“O Despertar da Força”, edição mais recente da série “Star Wars”, evidencia algumas questões relativas ao envelhecimento, motivadas pelo avanço da narrativa em 30 anos.
O tempo tornou-se assunto até mesmo fora do roteiro, após o reaparecimento da atriz Carrie Fisher (a Princesa Leia), que completará 60 anos em outubro. “Parem de discutir se envelheci bem ou não”, desabafou ela diante de tantos comentários sobre sua aparência. Na tela, o ressurgimento de um Harrison Ford, naturalmente mais velho, suscita um comentário do interlocutor-personagem: “Como você envelheceu?”. E ele devolve: “Com você ocorreu coisa bem pior”.

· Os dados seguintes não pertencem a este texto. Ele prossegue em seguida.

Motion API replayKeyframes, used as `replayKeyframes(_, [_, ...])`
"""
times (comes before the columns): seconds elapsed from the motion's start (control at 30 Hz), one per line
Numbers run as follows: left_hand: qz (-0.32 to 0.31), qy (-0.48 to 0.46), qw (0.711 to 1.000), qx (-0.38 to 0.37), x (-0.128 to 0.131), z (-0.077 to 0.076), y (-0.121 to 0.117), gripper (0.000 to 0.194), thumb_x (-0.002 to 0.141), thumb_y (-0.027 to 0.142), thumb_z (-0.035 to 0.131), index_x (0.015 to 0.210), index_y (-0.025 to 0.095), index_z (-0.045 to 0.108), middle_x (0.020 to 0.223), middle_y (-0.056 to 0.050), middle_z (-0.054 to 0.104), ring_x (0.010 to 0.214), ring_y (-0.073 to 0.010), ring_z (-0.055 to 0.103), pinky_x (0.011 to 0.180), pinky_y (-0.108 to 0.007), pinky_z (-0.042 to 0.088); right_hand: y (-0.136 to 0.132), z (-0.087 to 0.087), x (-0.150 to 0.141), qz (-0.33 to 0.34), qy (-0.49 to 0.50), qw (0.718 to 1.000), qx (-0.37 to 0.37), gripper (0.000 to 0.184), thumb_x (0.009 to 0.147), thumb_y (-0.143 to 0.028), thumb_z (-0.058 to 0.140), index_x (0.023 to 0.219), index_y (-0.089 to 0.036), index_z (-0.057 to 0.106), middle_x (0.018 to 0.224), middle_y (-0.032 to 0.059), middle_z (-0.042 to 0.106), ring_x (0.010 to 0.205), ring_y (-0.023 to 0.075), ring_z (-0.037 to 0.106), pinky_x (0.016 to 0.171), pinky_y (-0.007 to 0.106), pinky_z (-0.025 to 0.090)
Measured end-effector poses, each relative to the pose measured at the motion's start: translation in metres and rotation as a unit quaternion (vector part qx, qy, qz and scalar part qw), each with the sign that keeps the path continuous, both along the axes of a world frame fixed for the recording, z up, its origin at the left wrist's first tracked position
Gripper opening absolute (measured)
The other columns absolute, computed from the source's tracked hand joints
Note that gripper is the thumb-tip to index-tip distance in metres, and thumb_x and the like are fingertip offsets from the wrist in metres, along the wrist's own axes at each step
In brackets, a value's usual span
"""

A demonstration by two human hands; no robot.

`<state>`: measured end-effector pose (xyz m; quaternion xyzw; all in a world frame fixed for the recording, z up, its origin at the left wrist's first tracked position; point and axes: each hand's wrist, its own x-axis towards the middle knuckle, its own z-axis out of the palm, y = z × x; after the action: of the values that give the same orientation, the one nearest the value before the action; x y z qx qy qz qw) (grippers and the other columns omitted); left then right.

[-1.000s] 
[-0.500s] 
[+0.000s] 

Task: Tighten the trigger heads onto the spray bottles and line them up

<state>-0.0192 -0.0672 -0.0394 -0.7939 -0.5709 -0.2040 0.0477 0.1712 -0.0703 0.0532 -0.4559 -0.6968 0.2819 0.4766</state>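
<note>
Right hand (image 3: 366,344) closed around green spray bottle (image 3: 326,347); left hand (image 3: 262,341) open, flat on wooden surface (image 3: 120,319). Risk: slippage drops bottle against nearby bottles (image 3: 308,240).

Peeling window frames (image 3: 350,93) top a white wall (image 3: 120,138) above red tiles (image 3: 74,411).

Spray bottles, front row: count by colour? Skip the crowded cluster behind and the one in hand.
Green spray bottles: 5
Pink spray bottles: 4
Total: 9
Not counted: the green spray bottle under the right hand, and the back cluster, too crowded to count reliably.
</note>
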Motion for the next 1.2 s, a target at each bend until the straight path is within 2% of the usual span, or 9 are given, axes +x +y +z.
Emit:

É assim que “Star Wars”, ao avançar de três décadas, toca na questão da representação da pessoa idosa. Aos poucos, o roteiro revela como aqueles que têm a ‘young-power’ precisam de uma ajudazinha dos ‘já-era’. Mesmo o velho R2-D2 é ressuscitado, embora a estrela seja o inovador BB-8.
Aliás, BB-8, apesar de um modelo de robô de brinquedo, tem a tarefa de oferecer companhia por um longo tempo – o modelo do segmento da robótica mais desenvolvido no momento para cuidar ou acompanhar idosos. Neste ponto, o filme nos remete a uma questão: como será o idoso do futuro? Tal reflexão é fundamental para o nosso bem-estar no futuro.
No filme, os “já-era”, mesmo bem idosos, guardam a sabedoria. A personagem MazKanata comenta: “Eu vivi o suficiente para ver os mesmos olhos em pessoas diferentes. Eu vejo os seus olhos. Eu conheço eles”. E, se é assim, como cuidaremos dessa população envelhecida? Como desfrutaremos social e economicamente de suas potências e experiências?
Os alertas da ficção científica deveriam servir para buscarmos soluções para o setor de saúde e encarar o envelhecimento da população. Certa vez, ouvi do Dr. Francisco Balestrin, presidente da Associação Nacional dos Hospitais Privados (Anahp) que nossos hospitais estavam “perdidos”, com o número de pacientes acima dos 90 anos crescendo em toda a rede. No setor público, a crise nacional na Saúde não é uma novidade.
Com a abertura do mercado para o capital estrangeiro, uma revolução no setor hospitalar privado é prevista para 2016. O problema é que a maioria da população depende exclusivamente do SUS, e essa realidade empresta um papel fundamental ao Estado.
Existem muitas pesquisas acadêmicas relacionadas a longevidade no país e no mundo que podem auxiliar nessa fase. Uma tese interessante foi publicada por Christiane Louis ditGuerin, da EcoledesHautesEtudes, em Santé Publique, de Paris, sob o título “O engajamento de um hospital universitário geriátrico na Economia da Longevidade: desafios e perspectivas”.
O trabalho é um bom guia para os hospitais brasileiros, públicos e privados, que estão em fase dessa transformação com a entrada de investidores estrangeiros. É preciso dizer que a França, ou toda a Europa, está na mesma encruzilhada brasileira. No entanto, alguns políticos mais comprometidos de lá empreendem um esforço com resultados já palpáveis. Por meio da estratégia da economia da longevidade, financia-se, subsidia-se e estimula-se a pesquisa e o desenvolvimento (P&D).
Guerin mostra o empenho do Hospital Charles Foix, um dos maiores da Ile-de-France, público e deficitário (11 milhões de euros em 2014), em adotar medidas, produtos e serviços voltados ao bom envelhecimento e à autonomia do idoso. O hospital deixou assim de ser “figurante”, isto é, um consumidor passivo, e assumiu a condição de “ator”, experimentando uma realidade até então limitada à ficção científica. A gerontecnologia empregada no experimento está os pacientes com Alzheimer, que testaram computadores e tablets adaptados para idosos com perda de autonomia.
No Brasil, diriam alguns, nossos hospitais também têm institutos de pesquisa. No entanto, no setor público, o sucateamento é notório. No setor privado, ainda estamos restritos a projetos boutique – para poucos num país de 200 milhões de brasileiros. A longevidade, porém, é cada vez mais democrática, a despeito da desigualdade social, e é necessário que o setor de Saúde perceba com urgência que é o protagonista na construção de um futuro digno e ao alcance de todos.
*Jorge Félix é especialista em economia da longevidade, jornalista, professor e mestre em Economia Política pela PUC-SP. É autor do livro “Viver Muito” (Ed. Leya).